> [Assignment]:
Look through the lines below and copy each one that includes "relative".

------

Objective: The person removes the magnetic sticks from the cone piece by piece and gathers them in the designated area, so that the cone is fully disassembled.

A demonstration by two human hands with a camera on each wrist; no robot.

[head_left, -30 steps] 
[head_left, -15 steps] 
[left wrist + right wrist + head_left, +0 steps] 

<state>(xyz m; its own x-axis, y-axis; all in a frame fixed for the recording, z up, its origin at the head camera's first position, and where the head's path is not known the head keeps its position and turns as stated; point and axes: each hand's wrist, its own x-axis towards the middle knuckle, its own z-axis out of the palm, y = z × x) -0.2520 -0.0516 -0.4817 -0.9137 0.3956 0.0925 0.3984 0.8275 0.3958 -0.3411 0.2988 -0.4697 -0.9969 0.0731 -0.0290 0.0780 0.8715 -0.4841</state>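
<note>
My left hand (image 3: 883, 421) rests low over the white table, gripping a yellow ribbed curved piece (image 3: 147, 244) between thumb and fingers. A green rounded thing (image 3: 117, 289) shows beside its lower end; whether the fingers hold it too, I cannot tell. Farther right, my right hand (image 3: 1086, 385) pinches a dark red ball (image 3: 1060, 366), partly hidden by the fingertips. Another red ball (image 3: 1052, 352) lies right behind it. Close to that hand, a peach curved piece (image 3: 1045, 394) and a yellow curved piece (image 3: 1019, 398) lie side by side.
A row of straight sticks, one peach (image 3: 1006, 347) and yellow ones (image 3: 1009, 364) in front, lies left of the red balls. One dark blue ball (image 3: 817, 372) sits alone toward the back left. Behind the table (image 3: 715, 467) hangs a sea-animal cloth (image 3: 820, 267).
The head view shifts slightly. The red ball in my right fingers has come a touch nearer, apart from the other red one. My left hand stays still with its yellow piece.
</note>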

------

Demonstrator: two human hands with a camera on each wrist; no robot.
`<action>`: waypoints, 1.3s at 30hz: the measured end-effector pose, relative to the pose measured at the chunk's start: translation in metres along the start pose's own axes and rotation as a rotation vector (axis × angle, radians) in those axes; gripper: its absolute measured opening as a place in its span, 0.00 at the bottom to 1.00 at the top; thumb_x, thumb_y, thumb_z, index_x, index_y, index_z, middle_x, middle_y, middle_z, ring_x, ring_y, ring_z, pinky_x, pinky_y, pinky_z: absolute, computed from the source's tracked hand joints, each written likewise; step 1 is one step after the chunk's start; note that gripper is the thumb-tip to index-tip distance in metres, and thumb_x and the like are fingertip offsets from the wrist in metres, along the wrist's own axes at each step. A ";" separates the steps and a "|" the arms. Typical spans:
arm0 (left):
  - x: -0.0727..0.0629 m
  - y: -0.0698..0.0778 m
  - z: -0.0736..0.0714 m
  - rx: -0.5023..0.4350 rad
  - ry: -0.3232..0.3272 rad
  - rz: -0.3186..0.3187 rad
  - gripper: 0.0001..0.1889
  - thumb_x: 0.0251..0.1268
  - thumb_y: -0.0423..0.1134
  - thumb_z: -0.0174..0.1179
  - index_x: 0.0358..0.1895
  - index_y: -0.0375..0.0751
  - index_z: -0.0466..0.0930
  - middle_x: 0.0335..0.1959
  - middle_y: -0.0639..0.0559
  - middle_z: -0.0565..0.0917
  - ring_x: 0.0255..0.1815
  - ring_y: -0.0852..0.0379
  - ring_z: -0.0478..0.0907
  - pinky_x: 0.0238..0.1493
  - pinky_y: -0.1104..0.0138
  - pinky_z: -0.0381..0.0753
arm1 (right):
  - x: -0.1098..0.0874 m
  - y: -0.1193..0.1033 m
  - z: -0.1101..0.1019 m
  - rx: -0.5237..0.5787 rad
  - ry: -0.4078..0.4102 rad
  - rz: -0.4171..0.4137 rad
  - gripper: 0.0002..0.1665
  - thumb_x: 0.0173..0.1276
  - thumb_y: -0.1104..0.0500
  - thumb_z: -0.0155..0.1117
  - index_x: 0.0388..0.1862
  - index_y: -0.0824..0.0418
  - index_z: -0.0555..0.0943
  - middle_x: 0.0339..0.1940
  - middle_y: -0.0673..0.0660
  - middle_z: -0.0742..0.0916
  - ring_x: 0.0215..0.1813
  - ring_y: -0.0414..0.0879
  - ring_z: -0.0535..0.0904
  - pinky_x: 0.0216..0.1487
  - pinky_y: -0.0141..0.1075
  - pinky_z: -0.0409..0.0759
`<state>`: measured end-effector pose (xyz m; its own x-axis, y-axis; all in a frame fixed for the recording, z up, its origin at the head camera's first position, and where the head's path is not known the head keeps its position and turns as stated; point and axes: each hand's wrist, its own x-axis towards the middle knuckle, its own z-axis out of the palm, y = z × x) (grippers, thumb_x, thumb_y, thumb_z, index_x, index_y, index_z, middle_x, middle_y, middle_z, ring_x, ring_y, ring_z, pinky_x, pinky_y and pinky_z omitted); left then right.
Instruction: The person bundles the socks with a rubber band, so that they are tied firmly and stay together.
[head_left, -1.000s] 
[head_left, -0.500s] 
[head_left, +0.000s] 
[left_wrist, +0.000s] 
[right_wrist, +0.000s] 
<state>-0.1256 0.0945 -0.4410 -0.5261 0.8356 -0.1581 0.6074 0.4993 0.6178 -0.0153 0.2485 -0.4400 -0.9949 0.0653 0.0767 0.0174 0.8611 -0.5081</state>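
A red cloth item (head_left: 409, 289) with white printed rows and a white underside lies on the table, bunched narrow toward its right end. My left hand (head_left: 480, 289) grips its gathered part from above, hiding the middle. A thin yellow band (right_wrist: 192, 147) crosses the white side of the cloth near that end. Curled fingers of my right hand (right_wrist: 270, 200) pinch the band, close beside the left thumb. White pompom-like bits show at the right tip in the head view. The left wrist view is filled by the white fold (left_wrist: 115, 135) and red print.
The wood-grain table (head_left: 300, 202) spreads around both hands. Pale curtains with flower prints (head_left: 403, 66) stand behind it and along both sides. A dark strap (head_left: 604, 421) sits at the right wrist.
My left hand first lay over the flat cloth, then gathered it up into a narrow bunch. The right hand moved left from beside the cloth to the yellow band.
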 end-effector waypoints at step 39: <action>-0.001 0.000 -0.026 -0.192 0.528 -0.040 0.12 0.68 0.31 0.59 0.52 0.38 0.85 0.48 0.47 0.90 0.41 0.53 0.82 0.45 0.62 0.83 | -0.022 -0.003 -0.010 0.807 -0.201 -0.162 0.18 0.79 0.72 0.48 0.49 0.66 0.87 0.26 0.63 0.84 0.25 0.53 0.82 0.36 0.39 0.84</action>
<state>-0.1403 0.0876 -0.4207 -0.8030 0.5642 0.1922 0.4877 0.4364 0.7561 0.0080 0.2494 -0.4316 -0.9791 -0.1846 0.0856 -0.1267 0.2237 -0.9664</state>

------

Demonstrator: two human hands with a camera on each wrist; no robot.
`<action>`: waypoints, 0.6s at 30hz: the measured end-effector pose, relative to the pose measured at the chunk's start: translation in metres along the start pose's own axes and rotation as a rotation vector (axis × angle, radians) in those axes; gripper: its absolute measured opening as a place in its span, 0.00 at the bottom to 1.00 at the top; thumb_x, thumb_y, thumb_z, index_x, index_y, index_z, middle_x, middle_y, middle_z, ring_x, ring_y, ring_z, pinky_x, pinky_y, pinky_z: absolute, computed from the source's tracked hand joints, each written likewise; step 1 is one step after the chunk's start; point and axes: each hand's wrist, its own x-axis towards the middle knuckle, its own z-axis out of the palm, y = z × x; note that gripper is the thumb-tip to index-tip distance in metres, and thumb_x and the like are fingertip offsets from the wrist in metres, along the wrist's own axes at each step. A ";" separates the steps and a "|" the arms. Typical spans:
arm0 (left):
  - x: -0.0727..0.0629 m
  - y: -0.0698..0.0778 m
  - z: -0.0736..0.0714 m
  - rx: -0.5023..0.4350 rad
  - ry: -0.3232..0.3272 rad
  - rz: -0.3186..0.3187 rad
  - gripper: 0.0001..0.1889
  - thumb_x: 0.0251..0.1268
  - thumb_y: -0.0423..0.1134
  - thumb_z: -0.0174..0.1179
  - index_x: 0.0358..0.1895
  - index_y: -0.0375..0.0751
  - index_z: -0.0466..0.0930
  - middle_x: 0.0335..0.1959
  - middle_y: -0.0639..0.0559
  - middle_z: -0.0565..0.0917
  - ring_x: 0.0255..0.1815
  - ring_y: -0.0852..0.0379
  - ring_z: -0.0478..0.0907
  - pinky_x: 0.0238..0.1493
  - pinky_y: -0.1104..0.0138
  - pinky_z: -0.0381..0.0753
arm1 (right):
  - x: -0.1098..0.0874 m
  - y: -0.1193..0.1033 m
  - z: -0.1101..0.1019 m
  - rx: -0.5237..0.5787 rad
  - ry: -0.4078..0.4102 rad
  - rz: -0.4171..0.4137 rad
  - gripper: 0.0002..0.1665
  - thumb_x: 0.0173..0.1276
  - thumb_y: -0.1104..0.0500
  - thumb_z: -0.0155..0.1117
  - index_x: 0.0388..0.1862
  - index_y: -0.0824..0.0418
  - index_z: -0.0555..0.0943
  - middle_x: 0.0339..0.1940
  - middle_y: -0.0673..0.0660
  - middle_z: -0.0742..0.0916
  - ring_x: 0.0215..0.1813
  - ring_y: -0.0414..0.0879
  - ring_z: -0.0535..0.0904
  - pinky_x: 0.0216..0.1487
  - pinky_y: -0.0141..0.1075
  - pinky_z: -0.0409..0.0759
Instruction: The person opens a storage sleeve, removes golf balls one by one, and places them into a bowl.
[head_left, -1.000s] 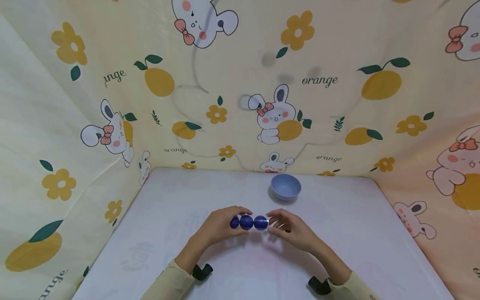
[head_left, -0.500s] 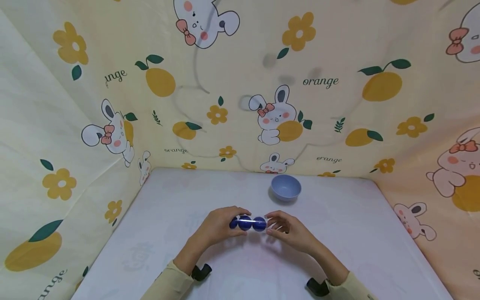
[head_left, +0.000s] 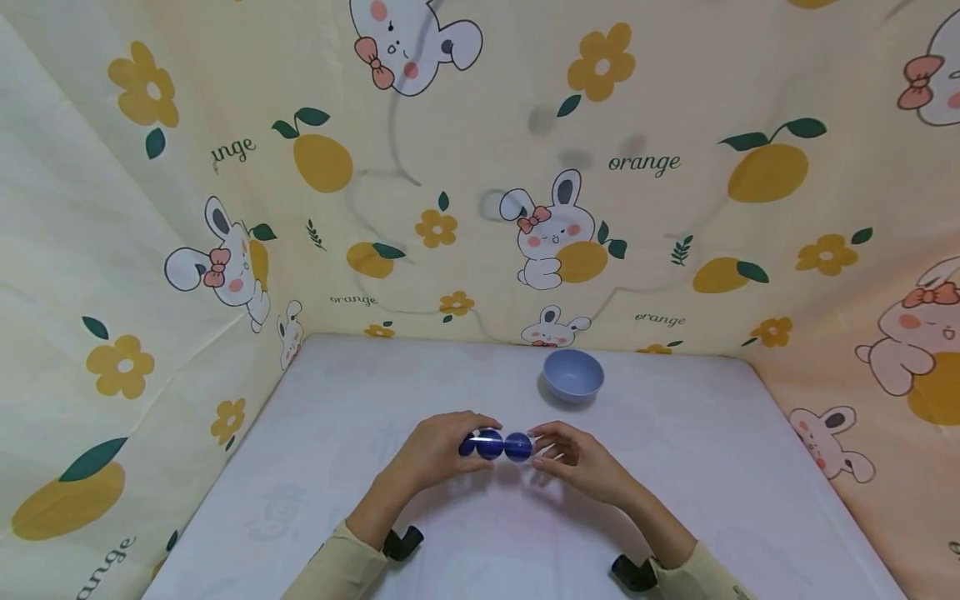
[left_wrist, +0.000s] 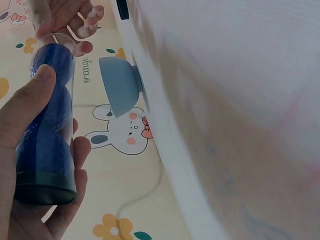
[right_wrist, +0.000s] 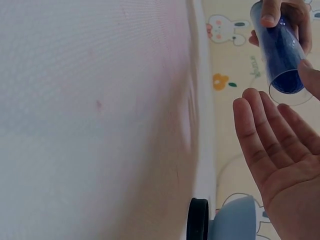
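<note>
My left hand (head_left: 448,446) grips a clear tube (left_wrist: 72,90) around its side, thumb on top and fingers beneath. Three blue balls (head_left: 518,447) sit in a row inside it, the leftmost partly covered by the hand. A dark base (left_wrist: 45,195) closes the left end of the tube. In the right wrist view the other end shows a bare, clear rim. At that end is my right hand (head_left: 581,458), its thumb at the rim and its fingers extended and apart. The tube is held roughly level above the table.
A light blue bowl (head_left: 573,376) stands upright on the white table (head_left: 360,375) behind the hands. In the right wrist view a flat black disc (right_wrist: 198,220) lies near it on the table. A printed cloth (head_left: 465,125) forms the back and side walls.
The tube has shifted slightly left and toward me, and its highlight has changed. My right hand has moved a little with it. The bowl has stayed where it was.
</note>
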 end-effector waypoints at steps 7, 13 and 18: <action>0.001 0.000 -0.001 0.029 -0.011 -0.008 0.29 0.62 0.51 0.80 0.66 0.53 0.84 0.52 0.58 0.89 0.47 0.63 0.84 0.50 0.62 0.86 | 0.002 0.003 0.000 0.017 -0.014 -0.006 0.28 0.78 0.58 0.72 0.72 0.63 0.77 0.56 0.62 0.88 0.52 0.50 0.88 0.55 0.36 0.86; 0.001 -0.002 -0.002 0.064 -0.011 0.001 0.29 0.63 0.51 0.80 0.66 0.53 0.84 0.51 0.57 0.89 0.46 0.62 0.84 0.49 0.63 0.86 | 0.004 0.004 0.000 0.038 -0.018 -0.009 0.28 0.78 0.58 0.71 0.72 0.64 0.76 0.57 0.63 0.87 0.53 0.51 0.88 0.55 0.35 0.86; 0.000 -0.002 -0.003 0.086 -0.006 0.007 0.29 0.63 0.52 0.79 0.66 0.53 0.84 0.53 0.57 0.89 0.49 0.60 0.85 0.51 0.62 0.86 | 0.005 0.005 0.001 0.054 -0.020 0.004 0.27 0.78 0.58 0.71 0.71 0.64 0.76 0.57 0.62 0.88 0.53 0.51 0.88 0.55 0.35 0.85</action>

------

> [Answer space]:
`<action>`: waypoints, 1.3s at 30hz: the measured end-effector pose, relative to the pose measured at the chunk's start: translation in metres along the start pose's own axes and rotation as a rotation vector (axis × angle, radians) in those axes; gripper: its absolute measured opening as a place in its span, 0.00 at the bottom to 1.00 at the top; thumb_x, thumb_y, thumb_z, index_x, index_y, index_z, middle_x, middle_y, middle_z, ring_x, ring_y, ring_z, pinky_x, pinky_y, pinky_z: absolute, computed from the source's tracked hand joints, each written likewise; step 1 is one step after the chunk's start; note that gripper is the thumb-tip to index-tip distance in metres, and thumb_x and the like are fingertip offsets from the wrist in metres, along the wrist's own axes at each step. A ";" separates the steps and a "|" the arms. Typical spans:
`<action>`: waypoints, 0.6s at 30hz: the measured end-effector pose, relative to the pose measured at the chunk's start: translation in metres along the start pose's own axes and rotation as a rotation vector (axis × angle, radians) in those axes; gripper: its absolute measured opening as a place in its span, 0.00 at the bottom to 1.00 at the top; thumb_x, thumb_y, thumb_z, index_x, index_y, index_z, middle_x, middle_y, middle_z, ring_x, ring_y, ring_z, pinky_x, pinky_y, pinky_z: absolute, computed from the source's tracked hand joints, each written likewise; step 1 is one step after the chunk's start; point and axes: each hand's wrist, its own x-axis towards the middle knuckle, its own z-axis out of the palm, y = z × x; note that gripper is the thumb-tip to index-tip distance in metres, and thumb_x and the like are fingertip offsets from the wrist in metres, along the wrist's own axes at each step. A ";" separates the steps and a "|" the arms. Typical spans:

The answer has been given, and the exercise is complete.